Reproduce exactly, and only, the lines running from the start of the entries below to the line containing "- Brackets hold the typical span".

Records from a data source
------------------------------

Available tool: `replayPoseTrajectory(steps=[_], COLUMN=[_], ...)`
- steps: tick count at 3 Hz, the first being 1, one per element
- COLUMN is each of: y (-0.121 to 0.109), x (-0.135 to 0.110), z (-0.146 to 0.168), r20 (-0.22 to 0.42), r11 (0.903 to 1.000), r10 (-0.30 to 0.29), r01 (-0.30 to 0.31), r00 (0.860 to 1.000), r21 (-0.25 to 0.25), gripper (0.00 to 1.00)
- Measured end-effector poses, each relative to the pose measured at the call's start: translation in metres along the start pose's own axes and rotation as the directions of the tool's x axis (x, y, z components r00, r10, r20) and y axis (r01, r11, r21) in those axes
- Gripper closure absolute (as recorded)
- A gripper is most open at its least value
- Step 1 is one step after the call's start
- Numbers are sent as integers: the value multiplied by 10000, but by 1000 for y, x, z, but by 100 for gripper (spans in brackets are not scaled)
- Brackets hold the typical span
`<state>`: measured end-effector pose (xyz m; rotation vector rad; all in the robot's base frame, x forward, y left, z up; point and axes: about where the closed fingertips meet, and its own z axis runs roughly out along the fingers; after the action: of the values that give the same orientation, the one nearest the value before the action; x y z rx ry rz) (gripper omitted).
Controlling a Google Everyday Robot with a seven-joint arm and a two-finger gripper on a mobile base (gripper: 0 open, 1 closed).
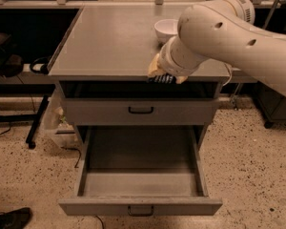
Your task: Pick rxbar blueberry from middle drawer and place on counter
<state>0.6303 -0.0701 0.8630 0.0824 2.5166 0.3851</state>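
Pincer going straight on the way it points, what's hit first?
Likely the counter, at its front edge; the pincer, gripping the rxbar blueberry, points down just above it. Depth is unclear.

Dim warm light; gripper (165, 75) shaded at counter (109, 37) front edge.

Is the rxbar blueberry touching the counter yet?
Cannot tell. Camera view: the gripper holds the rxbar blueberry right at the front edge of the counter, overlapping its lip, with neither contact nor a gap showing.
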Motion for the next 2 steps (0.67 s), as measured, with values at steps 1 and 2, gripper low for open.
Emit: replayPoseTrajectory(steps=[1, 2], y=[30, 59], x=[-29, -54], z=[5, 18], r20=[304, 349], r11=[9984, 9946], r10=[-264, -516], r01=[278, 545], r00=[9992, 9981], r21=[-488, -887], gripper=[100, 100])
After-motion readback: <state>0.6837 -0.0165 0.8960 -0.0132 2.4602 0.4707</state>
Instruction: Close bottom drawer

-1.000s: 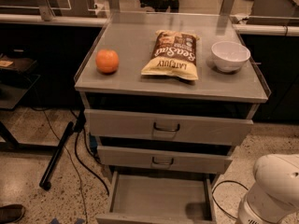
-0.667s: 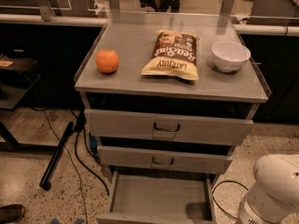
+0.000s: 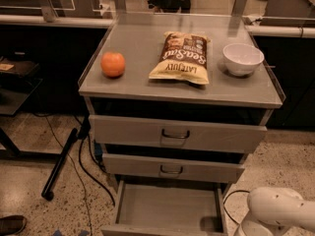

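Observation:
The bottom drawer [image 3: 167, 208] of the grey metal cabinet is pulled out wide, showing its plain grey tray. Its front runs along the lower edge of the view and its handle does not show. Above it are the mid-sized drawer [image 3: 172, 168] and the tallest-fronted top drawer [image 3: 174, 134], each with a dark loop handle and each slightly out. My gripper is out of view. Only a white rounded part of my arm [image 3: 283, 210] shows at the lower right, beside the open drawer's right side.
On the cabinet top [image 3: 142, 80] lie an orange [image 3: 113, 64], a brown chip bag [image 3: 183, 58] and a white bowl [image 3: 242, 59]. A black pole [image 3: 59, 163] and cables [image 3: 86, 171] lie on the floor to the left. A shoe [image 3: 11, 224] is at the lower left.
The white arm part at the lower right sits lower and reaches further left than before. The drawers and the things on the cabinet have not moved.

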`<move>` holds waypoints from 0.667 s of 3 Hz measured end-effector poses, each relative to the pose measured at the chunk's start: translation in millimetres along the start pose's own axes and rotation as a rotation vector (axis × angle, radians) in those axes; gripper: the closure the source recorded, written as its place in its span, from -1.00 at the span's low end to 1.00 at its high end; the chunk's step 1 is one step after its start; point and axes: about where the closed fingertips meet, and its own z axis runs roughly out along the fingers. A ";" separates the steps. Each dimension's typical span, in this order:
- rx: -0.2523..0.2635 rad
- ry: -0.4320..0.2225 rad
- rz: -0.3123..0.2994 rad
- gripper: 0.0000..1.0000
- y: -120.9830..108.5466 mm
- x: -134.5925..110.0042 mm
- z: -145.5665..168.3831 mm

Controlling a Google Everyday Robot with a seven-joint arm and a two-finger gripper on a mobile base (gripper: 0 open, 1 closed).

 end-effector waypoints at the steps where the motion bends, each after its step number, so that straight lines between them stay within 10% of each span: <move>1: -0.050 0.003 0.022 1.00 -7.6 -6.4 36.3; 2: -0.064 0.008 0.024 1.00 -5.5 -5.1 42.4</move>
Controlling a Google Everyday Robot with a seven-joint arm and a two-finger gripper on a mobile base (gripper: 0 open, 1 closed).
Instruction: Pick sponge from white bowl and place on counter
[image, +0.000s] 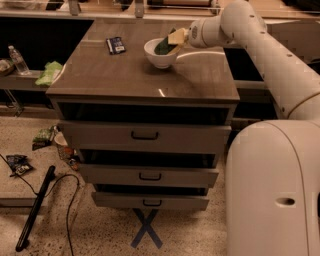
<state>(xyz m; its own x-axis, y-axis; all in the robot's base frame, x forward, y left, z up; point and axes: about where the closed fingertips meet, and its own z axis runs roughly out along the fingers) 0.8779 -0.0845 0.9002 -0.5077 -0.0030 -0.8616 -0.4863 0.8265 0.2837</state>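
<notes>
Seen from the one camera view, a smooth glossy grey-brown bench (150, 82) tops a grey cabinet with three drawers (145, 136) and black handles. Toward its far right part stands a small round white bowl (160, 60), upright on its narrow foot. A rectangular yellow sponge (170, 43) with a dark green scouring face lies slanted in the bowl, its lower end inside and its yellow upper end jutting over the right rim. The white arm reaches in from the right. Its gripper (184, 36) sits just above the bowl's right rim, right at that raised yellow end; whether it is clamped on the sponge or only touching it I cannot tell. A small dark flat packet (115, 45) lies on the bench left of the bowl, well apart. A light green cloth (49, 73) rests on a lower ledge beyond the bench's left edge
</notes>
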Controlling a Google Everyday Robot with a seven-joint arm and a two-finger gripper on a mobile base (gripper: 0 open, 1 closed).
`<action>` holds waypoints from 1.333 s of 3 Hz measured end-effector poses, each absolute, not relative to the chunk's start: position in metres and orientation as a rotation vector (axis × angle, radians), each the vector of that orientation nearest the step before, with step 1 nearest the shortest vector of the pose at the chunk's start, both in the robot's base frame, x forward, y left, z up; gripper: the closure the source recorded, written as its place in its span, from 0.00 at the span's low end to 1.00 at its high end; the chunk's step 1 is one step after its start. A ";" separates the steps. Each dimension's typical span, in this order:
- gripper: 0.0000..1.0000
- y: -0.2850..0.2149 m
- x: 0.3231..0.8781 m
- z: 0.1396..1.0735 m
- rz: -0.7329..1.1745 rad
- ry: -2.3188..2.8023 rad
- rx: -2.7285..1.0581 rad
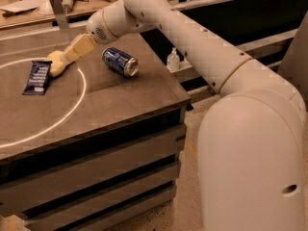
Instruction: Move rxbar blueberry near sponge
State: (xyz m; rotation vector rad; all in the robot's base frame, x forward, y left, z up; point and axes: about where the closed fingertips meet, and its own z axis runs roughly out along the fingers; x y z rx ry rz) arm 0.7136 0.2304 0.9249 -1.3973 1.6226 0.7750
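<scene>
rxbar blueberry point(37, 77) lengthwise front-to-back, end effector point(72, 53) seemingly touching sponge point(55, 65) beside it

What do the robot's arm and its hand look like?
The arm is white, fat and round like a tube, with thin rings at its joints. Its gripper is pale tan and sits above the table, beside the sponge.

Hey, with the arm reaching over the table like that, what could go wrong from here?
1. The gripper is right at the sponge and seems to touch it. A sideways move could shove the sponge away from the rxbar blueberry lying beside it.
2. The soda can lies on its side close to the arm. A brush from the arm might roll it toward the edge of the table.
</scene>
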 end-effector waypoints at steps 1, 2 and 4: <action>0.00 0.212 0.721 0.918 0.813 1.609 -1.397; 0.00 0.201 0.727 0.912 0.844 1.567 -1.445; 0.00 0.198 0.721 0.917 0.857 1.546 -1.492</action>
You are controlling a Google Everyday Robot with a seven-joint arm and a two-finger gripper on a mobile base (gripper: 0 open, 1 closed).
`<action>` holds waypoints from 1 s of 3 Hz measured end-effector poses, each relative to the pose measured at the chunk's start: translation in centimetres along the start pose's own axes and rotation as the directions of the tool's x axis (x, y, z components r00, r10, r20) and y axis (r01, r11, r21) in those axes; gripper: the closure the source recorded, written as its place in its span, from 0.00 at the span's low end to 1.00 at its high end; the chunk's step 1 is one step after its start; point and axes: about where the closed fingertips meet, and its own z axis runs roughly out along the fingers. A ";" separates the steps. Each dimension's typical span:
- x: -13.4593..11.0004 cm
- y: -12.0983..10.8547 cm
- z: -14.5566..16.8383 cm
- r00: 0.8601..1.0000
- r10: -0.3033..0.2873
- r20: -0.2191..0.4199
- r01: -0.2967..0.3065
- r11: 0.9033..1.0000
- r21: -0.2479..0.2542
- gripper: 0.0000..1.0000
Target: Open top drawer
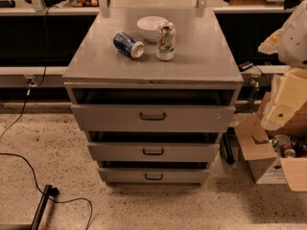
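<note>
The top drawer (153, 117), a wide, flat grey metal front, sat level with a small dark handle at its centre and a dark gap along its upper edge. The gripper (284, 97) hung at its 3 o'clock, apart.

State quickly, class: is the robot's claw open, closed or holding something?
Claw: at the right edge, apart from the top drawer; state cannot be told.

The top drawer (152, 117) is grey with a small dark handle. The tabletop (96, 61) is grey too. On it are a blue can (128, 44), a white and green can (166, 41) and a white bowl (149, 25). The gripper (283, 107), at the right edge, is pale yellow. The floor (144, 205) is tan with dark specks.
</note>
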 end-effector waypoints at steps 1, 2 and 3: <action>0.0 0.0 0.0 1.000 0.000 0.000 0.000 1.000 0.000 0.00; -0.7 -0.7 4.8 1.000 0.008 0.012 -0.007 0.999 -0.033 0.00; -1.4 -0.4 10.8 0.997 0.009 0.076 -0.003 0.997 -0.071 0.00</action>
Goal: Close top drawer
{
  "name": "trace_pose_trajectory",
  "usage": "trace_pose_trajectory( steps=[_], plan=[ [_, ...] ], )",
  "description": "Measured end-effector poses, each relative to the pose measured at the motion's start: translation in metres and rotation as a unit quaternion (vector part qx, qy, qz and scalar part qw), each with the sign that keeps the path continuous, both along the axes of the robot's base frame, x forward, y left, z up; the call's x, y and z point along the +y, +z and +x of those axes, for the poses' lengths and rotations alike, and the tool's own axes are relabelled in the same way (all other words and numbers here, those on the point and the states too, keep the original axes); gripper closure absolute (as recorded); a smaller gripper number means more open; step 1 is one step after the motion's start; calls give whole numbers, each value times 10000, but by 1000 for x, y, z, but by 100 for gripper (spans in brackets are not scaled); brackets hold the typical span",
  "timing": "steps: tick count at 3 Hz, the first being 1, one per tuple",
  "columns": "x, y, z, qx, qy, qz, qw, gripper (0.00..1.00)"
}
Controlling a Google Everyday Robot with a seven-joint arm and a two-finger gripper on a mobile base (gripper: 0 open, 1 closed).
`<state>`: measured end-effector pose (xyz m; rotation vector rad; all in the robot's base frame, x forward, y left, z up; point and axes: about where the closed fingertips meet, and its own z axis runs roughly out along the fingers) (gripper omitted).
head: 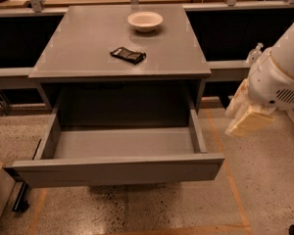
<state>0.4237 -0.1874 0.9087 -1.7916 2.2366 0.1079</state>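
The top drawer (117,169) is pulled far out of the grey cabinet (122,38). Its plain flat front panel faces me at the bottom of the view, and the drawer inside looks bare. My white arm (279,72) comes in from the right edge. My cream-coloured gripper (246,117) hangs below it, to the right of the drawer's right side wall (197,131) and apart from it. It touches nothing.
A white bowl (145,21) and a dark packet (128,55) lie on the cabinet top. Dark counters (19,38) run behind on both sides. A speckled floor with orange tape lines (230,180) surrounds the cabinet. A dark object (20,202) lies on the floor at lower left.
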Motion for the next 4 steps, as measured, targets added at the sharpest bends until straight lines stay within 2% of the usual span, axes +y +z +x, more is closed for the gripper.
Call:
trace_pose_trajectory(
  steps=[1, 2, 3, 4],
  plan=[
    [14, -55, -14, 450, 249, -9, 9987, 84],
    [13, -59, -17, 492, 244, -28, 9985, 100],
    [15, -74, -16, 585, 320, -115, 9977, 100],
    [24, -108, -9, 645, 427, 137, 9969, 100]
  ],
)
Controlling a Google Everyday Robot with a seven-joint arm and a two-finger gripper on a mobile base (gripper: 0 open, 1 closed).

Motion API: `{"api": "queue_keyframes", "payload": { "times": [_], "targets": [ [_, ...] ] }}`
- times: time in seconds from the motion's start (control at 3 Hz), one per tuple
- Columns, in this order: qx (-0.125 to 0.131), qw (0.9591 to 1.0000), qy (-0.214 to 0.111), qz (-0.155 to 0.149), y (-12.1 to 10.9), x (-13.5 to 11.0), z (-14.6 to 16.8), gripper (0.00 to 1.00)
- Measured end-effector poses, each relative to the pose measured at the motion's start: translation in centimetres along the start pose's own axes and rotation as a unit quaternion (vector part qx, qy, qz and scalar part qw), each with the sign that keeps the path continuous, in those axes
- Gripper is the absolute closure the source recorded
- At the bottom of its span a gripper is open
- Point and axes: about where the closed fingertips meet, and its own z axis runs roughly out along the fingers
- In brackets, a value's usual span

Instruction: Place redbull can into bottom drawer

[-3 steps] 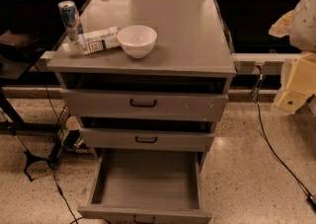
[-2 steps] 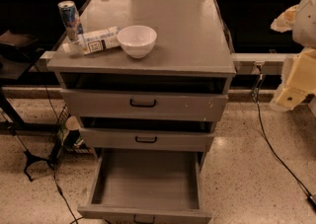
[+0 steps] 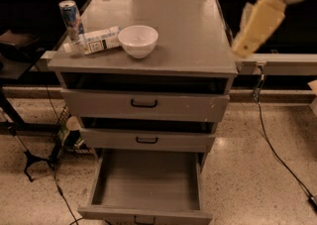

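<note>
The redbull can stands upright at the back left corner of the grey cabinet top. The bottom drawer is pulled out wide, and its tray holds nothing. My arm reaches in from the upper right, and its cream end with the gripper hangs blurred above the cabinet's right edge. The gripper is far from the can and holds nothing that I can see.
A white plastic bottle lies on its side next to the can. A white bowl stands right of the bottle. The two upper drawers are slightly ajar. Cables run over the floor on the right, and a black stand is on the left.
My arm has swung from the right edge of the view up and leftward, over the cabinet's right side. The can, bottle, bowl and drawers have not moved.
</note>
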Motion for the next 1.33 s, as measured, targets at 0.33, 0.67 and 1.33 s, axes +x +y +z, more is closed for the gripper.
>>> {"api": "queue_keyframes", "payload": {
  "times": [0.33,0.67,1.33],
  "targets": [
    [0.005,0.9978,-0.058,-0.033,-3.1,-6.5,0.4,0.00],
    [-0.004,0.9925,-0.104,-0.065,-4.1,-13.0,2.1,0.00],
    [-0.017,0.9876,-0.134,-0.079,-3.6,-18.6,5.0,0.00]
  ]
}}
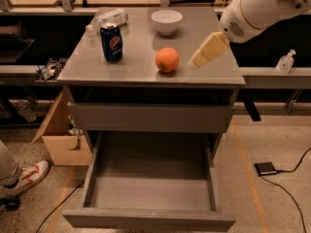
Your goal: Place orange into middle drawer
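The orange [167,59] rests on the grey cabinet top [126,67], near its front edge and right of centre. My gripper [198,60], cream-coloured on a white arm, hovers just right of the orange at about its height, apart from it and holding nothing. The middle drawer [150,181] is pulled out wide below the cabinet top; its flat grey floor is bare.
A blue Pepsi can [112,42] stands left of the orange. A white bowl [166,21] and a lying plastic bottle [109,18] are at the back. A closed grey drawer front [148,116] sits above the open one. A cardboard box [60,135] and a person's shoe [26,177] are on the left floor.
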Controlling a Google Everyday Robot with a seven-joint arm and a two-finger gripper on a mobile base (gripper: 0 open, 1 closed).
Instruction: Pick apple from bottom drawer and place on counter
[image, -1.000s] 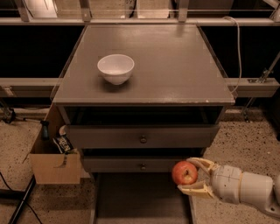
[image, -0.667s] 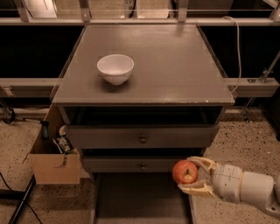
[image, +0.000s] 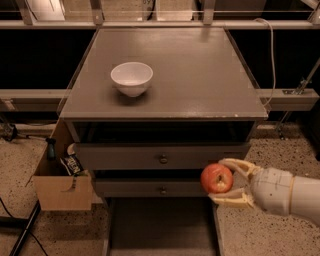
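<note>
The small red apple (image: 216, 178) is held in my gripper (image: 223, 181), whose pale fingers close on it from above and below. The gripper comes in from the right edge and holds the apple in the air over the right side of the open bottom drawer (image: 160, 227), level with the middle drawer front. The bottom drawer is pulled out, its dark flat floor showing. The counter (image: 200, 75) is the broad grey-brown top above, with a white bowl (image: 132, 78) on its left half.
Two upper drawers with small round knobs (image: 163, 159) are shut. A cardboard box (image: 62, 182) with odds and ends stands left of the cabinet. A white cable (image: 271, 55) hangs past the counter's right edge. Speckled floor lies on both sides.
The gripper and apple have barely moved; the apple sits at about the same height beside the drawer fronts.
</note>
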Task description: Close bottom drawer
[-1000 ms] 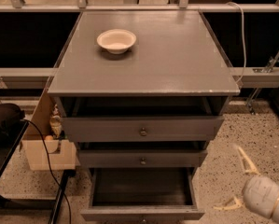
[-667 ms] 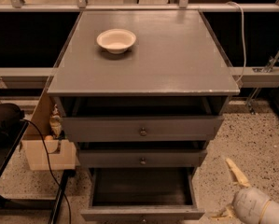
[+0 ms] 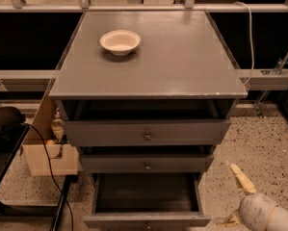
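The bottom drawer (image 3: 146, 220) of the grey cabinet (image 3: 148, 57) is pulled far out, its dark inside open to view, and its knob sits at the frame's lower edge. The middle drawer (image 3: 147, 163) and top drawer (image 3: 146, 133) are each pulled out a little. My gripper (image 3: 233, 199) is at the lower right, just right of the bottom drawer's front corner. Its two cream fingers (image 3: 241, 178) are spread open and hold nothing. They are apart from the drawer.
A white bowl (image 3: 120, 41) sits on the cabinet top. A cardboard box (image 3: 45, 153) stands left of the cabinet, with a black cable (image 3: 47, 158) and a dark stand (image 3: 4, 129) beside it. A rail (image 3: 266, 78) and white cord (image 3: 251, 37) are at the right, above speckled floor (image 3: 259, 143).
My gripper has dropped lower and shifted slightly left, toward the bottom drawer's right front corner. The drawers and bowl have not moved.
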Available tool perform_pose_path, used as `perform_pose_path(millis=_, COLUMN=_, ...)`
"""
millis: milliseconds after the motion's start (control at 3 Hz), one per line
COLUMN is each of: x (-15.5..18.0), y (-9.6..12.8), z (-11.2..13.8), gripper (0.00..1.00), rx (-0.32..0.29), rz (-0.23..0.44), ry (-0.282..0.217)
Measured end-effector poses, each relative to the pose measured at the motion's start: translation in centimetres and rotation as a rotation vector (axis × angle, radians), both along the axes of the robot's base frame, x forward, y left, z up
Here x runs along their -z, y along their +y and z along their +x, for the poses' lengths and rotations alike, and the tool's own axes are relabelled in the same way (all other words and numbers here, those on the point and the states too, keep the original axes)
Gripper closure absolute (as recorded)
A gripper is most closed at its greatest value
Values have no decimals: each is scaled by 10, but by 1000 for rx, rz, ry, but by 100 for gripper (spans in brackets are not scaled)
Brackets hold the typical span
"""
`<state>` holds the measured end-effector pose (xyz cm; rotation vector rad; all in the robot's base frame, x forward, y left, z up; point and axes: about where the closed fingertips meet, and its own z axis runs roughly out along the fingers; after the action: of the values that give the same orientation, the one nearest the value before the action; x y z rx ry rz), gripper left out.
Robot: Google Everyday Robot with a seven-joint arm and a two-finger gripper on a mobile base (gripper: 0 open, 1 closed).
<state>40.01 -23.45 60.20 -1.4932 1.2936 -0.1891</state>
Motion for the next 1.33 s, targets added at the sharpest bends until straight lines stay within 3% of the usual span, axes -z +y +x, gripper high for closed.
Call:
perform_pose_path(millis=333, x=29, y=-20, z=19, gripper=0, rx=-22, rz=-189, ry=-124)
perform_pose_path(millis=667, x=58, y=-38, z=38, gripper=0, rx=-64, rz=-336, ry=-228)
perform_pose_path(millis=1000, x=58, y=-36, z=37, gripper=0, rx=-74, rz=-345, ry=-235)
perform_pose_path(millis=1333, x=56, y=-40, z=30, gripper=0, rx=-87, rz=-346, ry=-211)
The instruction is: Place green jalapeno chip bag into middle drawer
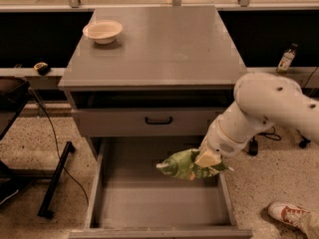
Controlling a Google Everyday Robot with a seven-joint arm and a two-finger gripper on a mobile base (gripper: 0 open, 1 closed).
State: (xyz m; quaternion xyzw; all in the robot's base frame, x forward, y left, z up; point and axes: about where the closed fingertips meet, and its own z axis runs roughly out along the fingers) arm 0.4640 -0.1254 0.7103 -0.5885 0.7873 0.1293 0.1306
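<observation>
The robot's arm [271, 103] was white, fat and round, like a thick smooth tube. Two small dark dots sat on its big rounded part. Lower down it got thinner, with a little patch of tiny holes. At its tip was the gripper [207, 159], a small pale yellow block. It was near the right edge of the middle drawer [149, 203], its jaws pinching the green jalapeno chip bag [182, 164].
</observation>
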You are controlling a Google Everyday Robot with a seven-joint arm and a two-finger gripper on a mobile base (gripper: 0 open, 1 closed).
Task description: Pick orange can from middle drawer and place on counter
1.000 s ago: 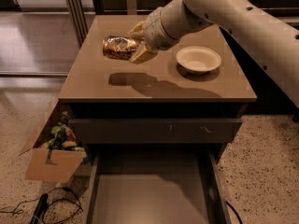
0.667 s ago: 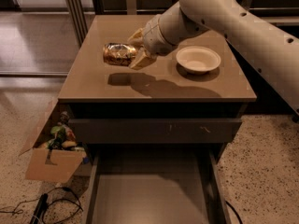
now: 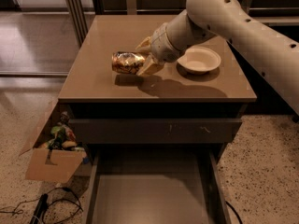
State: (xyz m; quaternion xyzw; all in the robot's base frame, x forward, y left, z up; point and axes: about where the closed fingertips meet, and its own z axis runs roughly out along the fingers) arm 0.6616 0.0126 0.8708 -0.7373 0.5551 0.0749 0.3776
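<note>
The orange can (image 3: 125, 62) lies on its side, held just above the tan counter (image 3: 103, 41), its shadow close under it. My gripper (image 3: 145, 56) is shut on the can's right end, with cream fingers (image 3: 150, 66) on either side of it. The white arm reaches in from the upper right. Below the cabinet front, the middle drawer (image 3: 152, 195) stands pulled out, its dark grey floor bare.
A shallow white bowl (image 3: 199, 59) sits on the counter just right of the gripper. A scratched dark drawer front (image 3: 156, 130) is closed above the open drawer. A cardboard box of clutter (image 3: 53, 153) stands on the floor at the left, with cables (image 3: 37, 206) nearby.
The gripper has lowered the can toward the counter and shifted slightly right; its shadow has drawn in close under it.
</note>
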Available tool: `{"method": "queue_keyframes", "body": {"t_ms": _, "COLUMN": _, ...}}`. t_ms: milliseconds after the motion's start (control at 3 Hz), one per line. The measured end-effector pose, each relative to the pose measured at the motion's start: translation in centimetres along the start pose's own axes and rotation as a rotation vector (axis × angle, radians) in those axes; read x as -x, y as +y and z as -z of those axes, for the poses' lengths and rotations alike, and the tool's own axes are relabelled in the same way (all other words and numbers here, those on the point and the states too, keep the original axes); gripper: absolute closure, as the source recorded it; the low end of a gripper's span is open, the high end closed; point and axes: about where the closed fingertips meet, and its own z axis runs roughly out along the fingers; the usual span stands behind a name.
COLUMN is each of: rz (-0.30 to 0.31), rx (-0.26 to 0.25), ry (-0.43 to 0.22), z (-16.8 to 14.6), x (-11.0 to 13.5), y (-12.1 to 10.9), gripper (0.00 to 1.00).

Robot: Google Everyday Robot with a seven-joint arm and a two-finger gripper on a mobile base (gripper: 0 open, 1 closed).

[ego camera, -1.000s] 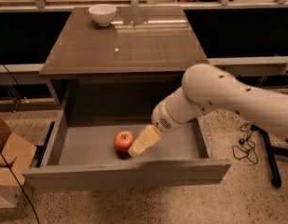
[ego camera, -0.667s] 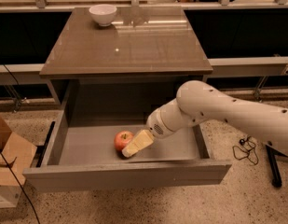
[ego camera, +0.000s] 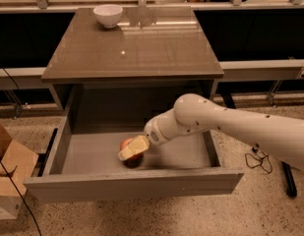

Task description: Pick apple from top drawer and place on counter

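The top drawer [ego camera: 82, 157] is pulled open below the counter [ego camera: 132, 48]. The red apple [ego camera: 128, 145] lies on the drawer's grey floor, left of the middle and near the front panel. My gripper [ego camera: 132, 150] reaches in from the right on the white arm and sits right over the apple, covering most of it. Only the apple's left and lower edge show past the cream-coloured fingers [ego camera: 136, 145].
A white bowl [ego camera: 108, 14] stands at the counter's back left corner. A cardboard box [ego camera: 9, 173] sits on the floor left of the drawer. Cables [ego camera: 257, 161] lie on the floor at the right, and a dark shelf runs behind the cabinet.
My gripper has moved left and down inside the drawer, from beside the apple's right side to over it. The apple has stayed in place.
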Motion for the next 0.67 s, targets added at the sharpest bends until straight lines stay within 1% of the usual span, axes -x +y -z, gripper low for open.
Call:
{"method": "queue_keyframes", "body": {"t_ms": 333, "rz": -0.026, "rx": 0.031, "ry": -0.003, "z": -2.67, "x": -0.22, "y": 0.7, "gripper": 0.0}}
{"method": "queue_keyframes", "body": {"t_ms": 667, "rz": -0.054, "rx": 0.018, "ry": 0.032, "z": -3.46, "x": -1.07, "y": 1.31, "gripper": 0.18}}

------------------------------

● Task answer
Available tool: `replayPoseTrajectory(steps=[_], COLUMN=[_], ...)`
- steps: tick count at 3 Hz, the first being 1, one per element
- COLUMN is each of: y (-0.121 to 0.109), x (-0.135 to 0.110), z (-0.146 to 0.168), r20 (-0.22 to 0.42), r11 (0.903 to 1.000), r10 (-0.30 to 0.29), r01 (-0.30 to 0.31), r00 (0.860 to 1.000), r21 (-0.25 to 0.25), gripper (0.00 to 1.00)
- Measured end-effector poses, each relative to the pose measured at the call's start: translation in metres along the start pose's own axes and rotation as the directions of the tool's x axis (x, y, z components r00, r10, r20) and y axis (r01, r11, r21) in those axes
- Gripper closure absolute (as recorded)
- A gripper is most open at its least value
- Step 1 is one step after the call's start
- Numbers are sent as integers: the value multiplied by 10000, but by 1000 for y, x, z, but by 100 for gripper (spans in brackets are not scaled)
- Brackets hold the typical span

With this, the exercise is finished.